The Mechanics of the Transfer
Placing your home in a trust is more than signing a trust document. The property must be legally retitled. This involves preparing and recording a new deed, transferring ownership from you as an individual to you as the trustee of your trust. This is a crucial step that is often overlooked.
If there is a mortgage on the property, we must address the lender’s “due-on-sale” clause. While federal law—specifically the Garn-St. Germain Depository Institutions Act of 1982—prevents a lender from calling the loan due when a home is transferred to a revocable living trust, communication with the lender is still a prudent step.
Once the property is held by the trust, the trustee is bound by a strict fiduciary duty to manage it according to the trust’s terms and for the benefit of the beneficiaries. In New York, a trustee’s authority is broad and outlined in the Estates, Powers and Trusts Law (EPTL). For instance, EPTL § 11-1.1 grants fiduciaries the power to manage, sell, or lease real property held in the trust, providing the legal framework for the stewardship you intend.
The decision to put a home in a trust is a foundational piece of generational planning.
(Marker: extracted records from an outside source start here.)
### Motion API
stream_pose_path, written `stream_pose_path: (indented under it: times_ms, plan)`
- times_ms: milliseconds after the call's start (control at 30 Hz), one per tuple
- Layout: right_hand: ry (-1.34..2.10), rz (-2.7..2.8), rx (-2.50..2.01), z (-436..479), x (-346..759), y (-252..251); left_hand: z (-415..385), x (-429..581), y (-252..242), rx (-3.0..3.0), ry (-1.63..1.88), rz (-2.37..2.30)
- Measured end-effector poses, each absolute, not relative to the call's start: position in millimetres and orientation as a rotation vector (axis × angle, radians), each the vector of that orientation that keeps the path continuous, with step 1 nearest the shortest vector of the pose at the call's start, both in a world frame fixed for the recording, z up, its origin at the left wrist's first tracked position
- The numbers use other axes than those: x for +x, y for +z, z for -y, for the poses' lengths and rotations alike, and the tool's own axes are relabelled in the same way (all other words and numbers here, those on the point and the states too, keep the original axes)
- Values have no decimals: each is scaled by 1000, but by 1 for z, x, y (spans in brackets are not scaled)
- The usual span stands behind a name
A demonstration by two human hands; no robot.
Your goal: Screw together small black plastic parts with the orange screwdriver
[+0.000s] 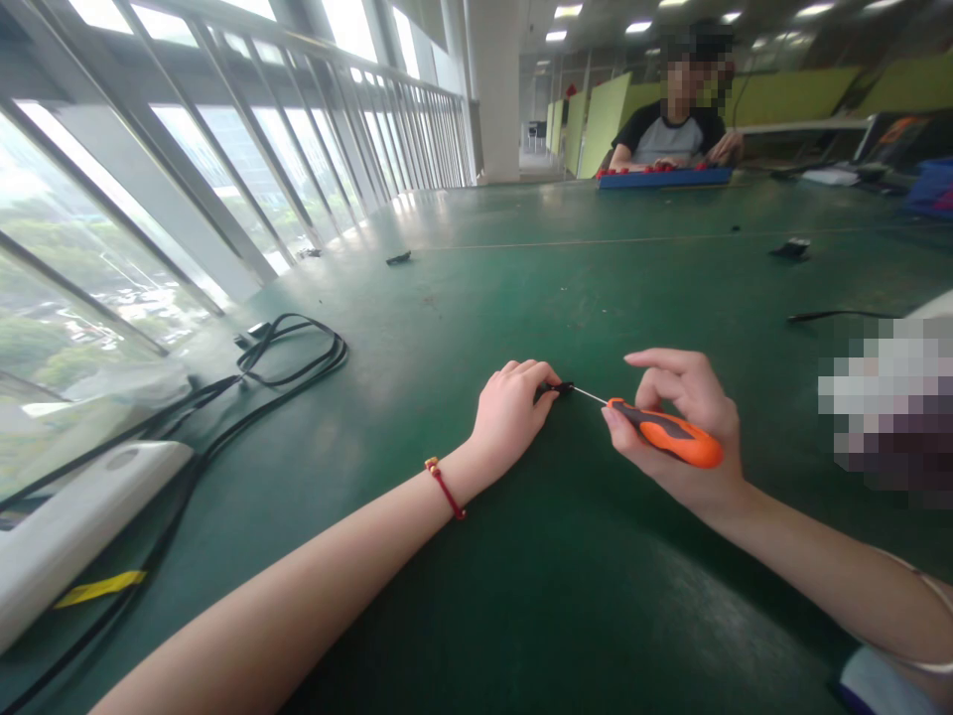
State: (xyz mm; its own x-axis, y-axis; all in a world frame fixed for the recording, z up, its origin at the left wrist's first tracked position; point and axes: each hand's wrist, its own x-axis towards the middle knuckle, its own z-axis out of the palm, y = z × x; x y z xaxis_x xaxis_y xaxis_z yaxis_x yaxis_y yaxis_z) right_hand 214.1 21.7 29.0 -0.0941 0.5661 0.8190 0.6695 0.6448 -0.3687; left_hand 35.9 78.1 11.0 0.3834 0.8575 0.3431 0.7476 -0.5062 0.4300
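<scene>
Near the view's centre, slightly toward 4 o'clock, a small black piece point(567, 387) is sitting at the left hand's point(513, 407) fingertips, low over the green worktop point(462, 288). Left thumb and fingers are pinching it narrowly; exact type too small to tell. At 4 o'clock the right hand point(707, 402) is gripping an orange-and-black screwdriver point(681, 437), index finger standing off the handle, thin shaft pointing toward 10 and meeting the black piece. Container: at 2 o'clock, far edge, a shallow blue tray point(662, 179) is holding small red pieces point(700, 167) that are poking above its rim; count and type unclear, anything lower is hiding behind the front wall. A co-worker point(674, 139) is sitting right behind it, one hand near the red pieces. At 9 o'clock a black cable point(328, 348) is lying looped; at 8 a white casing point(96, 526) is resting with a yellow strip point(100, 589) beside it. At 11, a loose black scrap point(398, 258) is lying apart.
</scene>
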Motion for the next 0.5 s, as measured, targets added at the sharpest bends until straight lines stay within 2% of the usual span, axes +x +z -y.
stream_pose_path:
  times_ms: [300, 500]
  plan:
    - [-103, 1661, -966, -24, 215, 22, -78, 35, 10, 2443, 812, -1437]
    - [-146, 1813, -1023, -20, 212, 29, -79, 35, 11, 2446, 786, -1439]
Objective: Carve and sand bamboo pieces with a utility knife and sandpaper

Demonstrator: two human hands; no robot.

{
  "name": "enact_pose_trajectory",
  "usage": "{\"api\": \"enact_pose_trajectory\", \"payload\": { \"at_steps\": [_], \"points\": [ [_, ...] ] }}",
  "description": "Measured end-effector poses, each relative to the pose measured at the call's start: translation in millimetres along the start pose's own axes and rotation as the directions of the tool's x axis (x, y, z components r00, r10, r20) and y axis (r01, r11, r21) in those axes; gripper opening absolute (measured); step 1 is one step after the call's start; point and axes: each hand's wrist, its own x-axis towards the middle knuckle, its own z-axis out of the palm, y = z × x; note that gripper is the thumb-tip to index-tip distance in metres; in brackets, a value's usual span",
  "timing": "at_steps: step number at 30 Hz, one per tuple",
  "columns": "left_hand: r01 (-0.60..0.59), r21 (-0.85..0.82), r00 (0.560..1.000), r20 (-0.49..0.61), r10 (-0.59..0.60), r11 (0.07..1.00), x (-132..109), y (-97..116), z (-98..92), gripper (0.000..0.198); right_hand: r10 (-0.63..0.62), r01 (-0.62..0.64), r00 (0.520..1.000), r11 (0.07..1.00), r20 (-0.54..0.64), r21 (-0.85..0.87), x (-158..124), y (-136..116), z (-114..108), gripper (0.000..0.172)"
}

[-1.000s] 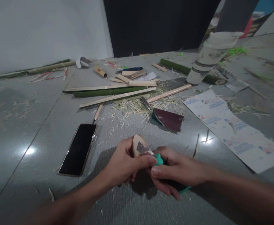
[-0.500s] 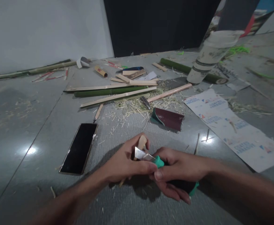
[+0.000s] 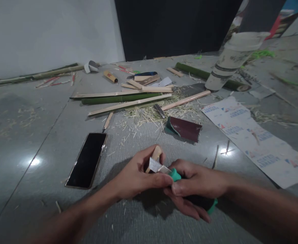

It’s about ensuring the transition of your most significant asset is handled with intention and privacy. The right path depends entirely on your family’s circumstances and your vision for the future.
The first step is not to draft a document, but to clarify your long-term goals for the property and the people you wish to protect. I suggest starting with a review of your current deed and a discussion about your intentions for the property’s future. This conversation frames everything that follows, long before a single legal instrument is considered.